[Stored items from a collection]
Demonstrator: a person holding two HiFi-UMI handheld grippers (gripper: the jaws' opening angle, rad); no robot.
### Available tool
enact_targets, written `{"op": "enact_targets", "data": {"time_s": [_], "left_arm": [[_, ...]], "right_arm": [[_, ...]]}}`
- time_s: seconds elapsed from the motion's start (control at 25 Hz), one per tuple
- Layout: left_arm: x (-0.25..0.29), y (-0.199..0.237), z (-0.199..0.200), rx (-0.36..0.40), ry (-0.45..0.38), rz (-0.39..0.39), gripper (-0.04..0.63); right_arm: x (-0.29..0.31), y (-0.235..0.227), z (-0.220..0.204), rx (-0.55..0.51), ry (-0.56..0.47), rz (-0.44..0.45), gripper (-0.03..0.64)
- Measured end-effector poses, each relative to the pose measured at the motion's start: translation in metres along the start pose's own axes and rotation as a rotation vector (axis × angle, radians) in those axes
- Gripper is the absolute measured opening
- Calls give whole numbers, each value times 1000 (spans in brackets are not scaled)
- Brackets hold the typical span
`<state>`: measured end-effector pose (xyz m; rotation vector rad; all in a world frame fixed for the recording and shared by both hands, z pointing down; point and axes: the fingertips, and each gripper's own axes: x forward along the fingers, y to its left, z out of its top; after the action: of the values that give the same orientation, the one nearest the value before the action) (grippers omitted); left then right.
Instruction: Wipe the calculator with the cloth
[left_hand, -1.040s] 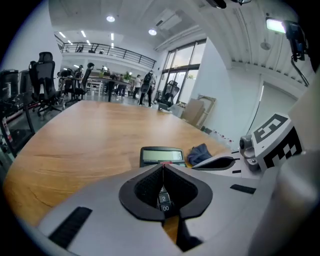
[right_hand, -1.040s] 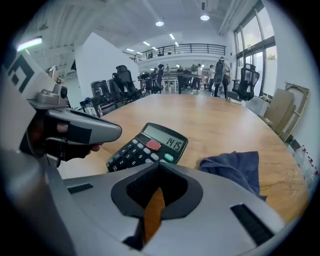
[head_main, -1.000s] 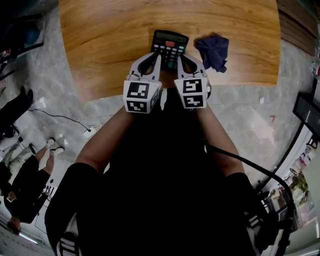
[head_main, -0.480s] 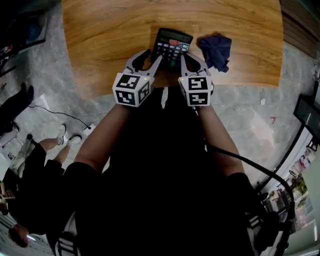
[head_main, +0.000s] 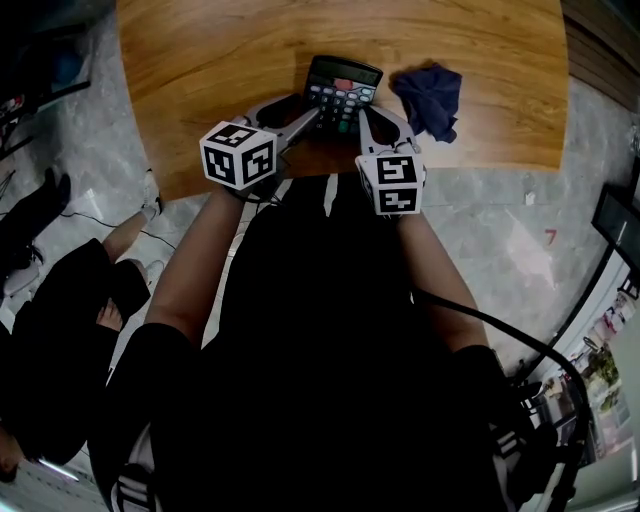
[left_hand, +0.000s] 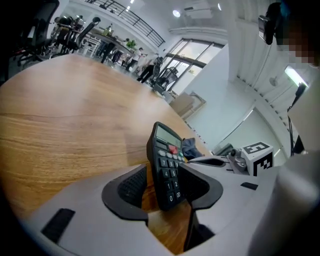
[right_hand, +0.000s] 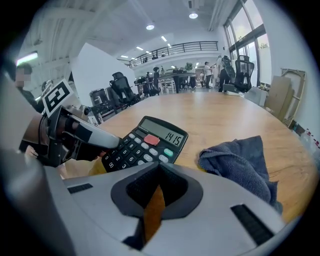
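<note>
Left jaws wide around the calculator, right jaws shut just short of it

The left gripper (left_hand: 162, 182) has just been opening its jaws. They now stand wide with the near end of the black plastic desk calculator (left_hand: 167, 165) between them, and bare wood shows between one pad and the calculator's edge (whether the other pad touches it I cannot tell). The right gripper (right_hand: 159, 167) has its jaws closed together on nothing. The calculator lies just beyond their tips and a little to their left, keys facing up (its screen reads 1415). The crumpled dark blue cloth (right_hand: 240, 162) lies on the light wooden bench (right_hand: 225, 110) beyond the right jaws and off to their right, near the calculator and apart from both grippers.
</note>
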<state>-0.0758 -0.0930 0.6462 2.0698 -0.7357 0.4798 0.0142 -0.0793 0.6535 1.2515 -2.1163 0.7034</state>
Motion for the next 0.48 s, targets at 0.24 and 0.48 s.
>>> {"op": "enact_targets", "data": {"time_s": [0.24, 0.48], "left_arm": [[16, -2, -10, 9, 60, -9, 187], [26, -5, -10, -5, 44, -9, 172]], "right_arm": [[1, -1, -1, 29, -11, 16, 15], [0, -7, -6, 52, -32, 28, 15]]}}
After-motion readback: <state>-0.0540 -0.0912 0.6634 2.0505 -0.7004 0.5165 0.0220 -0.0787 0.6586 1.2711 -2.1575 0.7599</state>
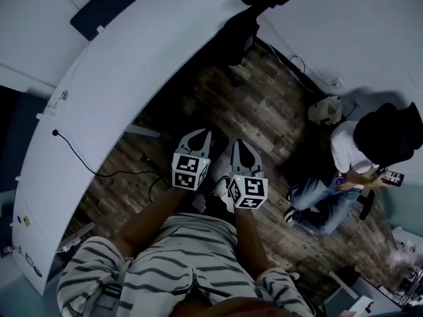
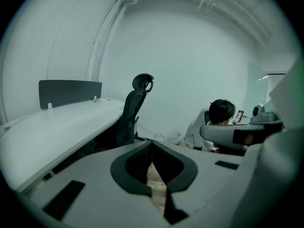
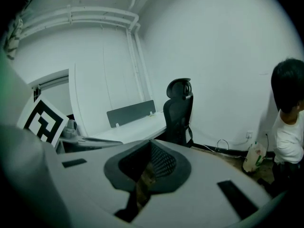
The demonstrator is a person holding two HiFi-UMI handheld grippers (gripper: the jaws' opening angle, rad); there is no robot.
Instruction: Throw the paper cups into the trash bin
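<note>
Hanging side by side above the wooden floor [image 1: 264, 104], the left gripper [image 1: 197, 140] and the right gripper [image 1: 242, 152] are both clenched on nothing, near a long white desk [image 1: 132, 65].

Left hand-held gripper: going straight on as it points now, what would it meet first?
Probably the black office chair, or just past it the white wall; nothing nearer shows, though depth is unclear.

Floor [image 1: 264, 104] worn wood planks; desk [image 1: 132, 65] smooth matt white; shorts [image 1: 192, 256] striped cloth.
</note>
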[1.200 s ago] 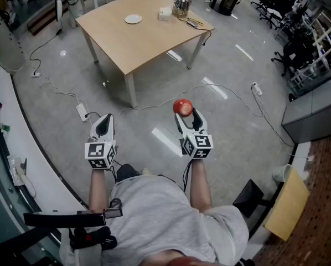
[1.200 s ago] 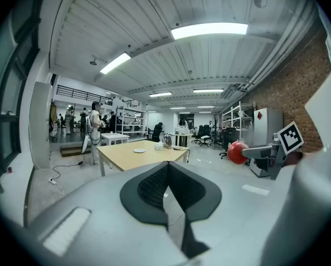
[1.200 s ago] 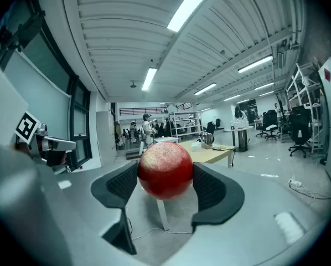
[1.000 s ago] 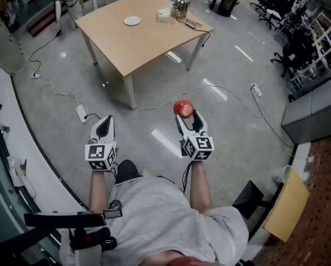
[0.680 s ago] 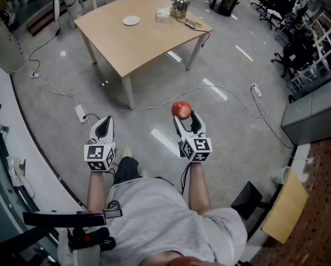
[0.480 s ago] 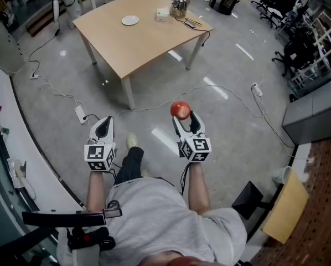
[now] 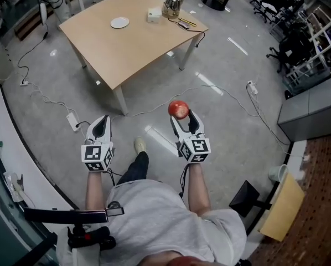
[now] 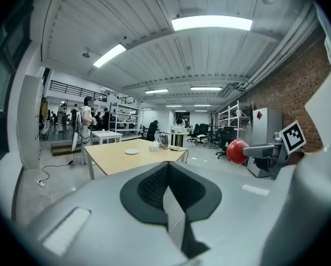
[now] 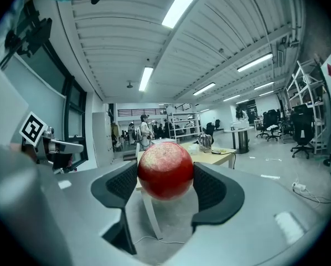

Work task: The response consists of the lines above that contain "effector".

Answer box:
- Measured end-effector poses, each relative to the pose measured at the motion's start: translation in metres along the start pose's own axes and rotation as a rotation vector (axis × angle, radians) in those axes
`<state>`: measured end-effector pose (xyz m; rotation vector rad; all in a world frame fixed for the recording and shared by both hands, z pointing down; point and axes: the fingertips, and each gripper's own axes: x forward along the fingers, y to its left, z out of its top; after the action: of the values that give the same orientation, the one nearest the value before the action) (grippers omitted); left then right.

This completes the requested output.